-- Opening Marker --

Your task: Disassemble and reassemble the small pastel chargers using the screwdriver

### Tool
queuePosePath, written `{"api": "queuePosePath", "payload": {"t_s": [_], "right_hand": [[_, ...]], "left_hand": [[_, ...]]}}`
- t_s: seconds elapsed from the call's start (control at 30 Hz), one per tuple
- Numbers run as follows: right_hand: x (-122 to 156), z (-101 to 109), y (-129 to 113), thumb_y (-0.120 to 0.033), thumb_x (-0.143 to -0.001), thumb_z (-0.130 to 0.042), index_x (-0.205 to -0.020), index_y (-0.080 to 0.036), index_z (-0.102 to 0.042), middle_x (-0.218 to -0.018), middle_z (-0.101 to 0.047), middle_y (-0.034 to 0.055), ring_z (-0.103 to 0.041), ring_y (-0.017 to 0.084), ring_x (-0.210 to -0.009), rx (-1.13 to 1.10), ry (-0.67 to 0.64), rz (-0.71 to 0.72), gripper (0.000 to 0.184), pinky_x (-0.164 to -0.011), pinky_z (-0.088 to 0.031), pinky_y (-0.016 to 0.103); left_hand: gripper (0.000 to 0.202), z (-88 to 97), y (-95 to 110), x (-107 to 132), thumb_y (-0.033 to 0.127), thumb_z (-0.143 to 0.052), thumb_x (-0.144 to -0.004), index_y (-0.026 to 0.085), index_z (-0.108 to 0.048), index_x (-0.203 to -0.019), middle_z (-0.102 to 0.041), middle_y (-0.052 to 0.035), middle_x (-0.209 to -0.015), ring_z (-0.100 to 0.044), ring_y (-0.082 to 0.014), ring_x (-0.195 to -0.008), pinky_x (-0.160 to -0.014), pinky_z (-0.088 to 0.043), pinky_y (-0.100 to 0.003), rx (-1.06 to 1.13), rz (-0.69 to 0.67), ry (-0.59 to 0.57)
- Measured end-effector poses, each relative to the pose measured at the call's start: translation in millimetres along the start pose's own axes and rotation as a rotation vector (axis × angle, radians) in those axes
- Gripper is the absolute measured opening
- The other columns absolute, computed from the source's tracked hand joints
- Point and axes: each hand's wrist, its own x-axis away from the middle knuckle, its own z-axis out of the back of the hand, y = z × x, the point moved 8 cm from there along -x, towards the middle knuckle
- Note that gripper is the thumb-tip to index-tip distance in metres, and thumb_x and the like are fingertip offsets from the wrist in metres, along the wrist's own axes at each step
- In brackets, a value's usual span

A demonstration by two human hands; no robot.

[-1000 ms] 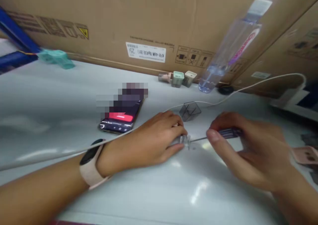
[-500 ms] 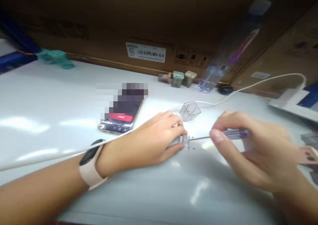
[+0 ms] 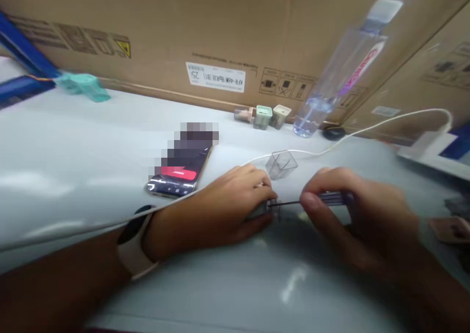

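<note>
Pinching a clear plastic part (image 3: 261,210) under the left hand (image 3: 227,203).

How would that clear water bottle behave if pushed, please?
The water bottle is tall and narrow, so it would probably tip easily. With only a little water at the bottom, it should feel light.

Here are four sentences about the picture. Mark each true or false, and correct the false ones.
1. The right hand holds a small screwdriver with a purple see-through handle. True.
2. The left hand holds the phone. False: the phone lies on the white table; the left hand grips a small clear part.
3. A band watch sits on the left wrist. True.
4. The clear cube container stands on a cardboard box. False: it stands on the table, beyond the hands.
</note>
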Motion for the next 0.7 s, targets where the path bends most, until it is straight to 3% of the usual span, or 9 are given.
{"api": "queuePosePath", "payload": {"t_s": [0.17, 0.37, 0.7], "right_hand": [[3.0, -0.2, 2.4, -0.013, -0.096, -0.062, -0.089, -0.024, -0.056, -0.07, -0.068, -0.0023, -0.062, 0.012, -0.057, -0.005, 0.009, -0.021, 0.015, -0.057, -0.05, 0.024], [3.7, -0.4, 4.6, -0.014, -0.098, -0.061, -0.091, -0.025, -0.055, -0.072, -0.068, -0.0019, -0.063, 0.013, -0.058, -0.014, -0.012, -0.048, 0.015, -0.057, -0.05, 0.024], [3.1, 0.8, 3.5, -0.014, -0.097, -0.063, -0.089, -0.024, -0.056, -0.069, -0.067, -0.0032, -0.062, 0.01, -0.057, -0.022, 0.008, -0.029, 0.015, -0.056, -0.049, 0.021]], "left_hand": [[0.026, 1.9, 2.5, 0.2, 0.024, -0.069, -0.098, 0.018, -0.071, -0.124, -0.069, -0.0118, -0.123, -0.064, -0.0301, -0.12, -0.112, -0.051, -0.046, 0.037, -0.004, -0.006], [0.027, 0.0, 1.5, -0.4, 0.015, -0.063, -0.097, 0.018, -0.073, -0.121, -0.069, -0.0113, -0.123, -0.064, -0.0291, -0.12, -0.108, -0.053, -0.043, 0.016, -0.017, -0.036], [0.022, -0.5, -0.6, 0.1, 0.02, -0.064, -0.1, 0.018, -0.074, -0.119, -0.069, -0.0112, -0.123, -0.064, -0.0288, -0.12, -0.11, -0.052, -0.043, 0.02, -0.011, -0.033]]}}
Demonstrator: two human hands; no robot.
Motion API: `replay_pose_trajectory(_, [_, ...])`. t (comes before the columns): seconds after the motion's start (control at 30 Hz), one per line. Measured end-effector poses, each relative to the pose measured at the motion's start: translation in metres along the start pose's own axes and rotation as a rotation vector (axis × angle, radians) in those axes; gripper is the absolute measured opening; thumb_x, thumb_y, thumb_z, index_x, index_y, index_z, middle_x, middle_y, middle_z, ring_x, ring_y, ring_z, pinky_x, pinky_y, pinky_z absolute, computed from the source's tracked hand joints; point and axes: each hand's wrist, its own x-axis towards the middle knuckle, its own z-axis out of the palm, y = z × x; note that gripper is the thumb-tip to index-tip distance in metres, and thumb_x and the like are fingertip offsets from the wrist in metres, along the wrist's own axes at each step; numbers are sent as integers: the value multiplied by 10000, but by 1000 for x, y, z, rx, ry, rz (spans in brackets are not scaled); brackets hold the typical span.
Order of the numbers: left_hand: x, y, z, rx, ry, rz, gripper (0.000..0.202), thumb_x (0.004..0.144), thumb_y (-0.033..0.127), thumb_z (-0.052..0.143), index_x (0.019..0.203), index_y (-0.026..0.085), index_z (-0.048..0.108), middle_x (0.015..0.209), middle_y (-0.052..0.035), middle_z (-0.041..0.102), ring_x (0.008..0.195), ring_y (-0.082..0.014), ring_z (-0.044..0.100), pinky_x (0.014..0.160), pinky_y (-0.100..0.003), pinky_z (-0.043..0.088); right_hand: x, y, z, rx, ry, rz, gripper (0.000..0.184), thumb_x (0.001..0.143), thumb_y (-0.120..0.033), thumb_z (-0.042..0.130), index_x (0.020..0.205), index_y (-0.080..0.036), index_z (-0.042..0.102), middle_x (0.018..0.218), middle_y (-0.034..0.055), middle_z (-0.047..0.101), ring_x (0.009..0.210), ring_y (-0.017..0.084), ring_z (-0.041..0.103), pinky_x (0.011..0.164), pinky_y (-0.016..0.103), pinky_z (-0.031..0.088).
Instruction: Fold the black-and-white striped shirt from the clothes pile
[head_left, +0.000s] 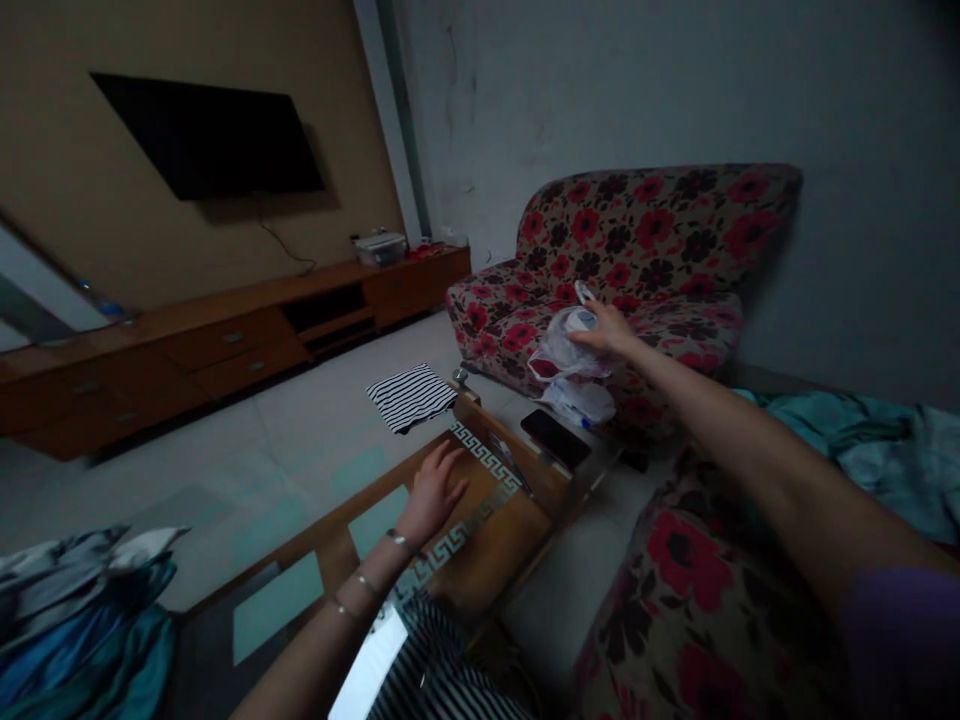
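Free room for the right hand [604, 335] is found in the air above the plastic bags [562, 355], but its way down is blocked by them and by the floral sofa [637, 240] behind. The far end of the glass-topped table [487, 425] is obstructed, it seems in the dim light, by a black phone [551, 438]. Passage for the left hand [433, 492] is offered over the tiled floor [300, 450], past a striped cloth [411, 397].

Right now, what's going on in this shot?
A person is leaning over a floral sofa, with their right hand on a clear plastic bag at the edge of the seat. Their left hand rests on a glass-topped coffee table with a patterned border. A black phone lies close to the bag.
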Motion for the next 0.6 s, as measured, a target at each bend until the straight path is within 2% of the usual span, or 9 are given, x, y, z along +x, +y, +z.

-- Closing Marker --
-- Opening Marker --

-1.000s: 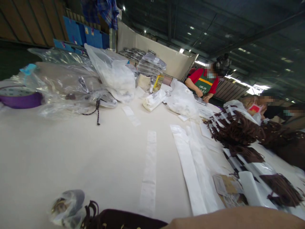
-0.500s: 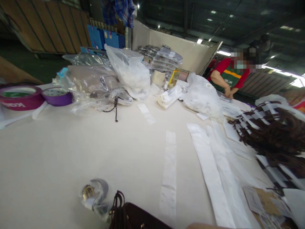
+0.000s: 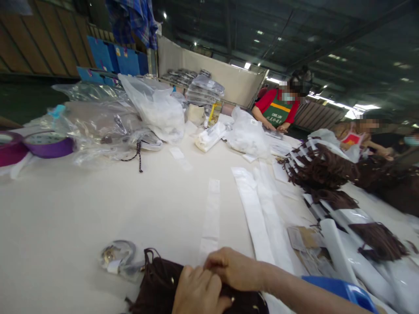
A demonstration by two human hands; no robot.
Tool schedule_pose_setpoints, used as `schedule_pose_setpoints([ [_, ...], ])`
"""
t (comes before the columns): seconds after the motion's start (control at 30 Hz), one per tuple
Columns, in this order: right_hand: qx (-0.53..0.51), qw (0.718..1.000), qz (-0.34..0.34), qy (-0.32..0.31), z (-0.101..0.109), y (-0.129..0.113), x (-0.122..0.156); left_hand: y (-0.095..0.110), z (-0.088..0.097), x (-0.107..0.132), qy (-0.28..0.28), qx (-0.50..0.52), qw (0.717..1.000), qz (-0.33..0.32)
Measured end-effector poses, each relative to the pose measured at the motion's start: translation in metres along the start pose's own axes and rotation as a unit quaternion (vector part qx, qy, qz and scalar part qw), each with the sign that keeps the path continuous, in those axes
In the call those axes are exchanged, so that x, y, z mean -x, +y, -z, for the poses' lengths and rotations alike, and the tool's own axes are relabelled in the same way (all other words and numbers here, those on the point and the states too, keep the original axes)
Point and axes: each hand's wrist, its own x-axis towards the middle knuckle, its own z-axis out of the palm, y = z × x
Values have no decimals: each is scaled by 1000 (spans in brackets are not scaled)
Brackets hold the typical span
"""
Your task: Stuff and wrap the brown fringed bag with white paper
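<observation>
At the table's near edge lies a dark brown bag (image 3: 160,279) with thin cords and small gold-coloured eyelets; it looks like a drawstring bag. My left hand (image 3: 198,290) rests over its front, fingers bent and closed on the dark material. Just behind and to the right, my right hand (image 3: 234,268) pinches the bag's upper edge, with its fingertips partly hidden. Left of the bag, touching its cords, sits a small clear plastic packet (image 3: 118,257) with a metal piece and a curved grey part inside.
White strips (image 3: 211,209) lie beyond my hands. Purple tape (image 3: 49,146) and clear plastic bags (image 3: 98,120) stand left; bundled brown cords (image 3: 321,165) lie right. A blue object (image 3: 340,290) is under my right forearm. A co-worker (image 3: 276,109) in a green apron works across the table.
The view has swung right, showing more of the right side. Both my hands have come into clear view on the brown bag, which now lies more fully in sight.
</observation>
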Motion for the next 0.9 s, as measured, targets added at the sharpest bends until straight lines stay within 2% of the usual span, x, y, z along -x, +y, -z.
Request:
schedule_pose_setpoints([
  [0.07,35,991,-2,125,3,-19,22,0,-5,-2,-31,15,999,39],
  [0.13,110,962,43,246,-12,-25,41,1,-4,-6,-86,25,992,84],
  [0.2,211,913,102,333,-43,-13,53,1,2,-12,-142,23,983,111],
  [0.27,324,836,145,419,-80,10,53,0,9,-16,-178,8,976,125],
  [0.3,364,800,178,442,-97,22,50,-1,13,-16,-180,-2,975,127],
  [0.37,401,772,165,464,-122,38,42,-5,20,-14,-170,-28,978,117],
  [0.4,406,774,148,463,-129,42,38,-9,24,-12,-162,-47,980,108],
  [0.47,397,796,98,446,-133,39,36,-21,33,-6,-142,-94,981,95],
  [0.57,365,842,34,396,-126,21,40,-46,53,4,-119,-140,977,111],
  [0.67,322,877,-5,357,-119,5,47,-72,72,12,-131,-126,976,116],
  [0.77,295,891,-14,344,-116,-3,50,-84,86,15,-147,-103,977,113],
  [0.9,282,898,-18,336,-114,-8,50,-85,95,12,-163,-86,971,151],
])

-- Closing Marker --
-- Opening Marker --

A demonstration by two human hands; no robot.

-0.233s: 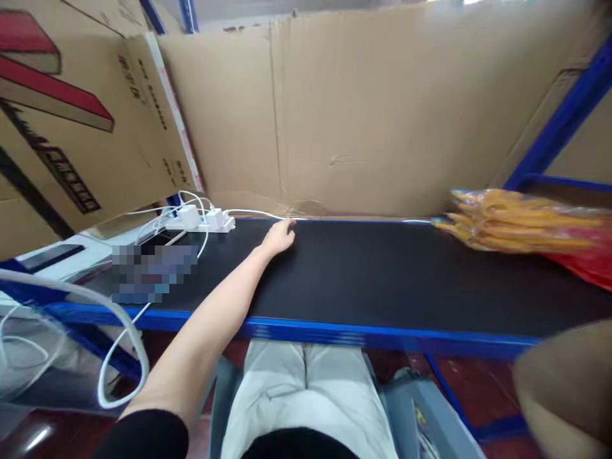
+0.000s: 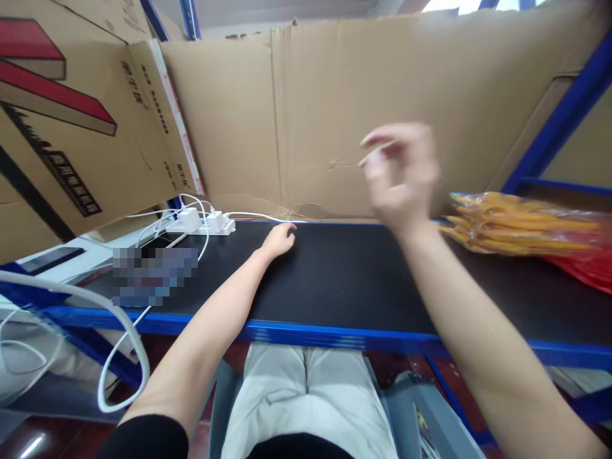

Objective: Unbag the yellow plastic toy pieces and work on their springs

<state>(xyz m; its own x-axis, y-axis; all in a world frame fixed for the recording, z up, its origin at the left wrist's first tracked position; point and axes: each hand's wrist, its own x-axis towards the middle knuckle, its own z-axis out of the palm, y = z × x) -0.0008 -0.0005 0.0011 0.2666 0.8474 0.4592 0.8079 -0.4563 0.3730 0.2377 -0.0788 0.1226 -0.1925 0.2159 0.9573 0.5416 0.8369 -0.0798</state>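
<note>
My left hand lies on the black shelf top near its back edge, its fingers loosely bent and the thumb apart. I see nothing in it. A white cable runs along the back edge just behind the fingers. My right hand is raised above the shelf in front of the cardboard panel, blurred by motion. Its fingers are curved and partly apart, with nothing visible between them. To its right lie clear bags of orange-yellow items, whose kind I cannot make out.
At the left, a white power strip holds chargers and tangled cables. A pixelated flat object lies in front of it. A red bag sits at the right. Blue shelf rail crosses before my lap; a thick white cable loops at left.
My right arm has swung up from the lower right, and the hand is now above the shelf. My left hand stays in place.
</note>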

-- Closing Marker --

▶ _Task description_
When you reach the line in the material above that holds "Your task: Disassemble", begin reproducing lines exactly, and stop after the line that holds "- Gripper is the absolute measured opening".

▶ _Problem solution_
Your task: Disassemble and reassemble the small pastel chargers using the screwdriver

### Tool
queuePosePath, written `{"api": "queuePosePath", "payload": {"t_s": [_], "right_hand": [[_, ...]], "left_hand": [[_, ...]]}}`
- t_s: seconds elapsed from the call's start (control at 30 Hz), one per tuple
- Numbers run as follows: right_hand: x (-122 to 156), z (-101 to 109), y (-129 to 113), thumb_y (-0.120 to 0.033), thumb_x (-0.143 to -0.001), thumb_z (-0.130 to 0.042), index_x (-0.205 to -0.020), index_y (-0.080 to 0.036), index_z (-0.102 to 0.042), middle_x (-0.218 to -0.018), middle_z (-0.101 to 0.047), middle_y (-0.034 to 0.055), ring_z (-0.103 to 0.041), ring_y (-0.017 to 0.084), ring_x (-0.210 to -0.009), rx (-1.13 to 1.10), ry (-0.67 to 0.64), rz (-0.71 to 0.72), gripper (0.000 to 0.184), pinky_x (-0.164 to -0.011), pinky_z (-0.088 to 0.031), pinky_y (-0.016 to 0.103); left_hand: gripper (0.000 to 0.202), z (-88 to 97), y (-95 to 110), x (-107 to 132), thumb_y (-0.033 to 0.127), thumb_z (-0.143 to 0.052), thumb_x (-0.144 to -0.004), index_y (-0.026 to 0.085), index_z (-0.108 to 0.048), index_x (-0.203 to -0.019), middle_z (-0.102 to 0.041), middle_y (-0.052 to 0.035), middle_x (-0.209 to -0.015), ring_z (-0.100 to 0.044), ring_y (-0.082 to 0.014), ring_x (-0.195 to -0.008), pinky_x (-0.160 to -0.014), pinky_z (-0.088 to 0.043), pinky_y (-0.100 to 0.003), rx (-1.06 to 1.13), rz (-0.69 to 0.67), ry (-0.59 to 0.57)
- Measured end-effector poses, each relative to the pose measured at the call's start: translation in millimetres along the start pose's own axes and rotation as a rotation vector (axis × angle, radians) in those axes
- Gripper is the absolute measured opening

With the answer given, the exercise is closed.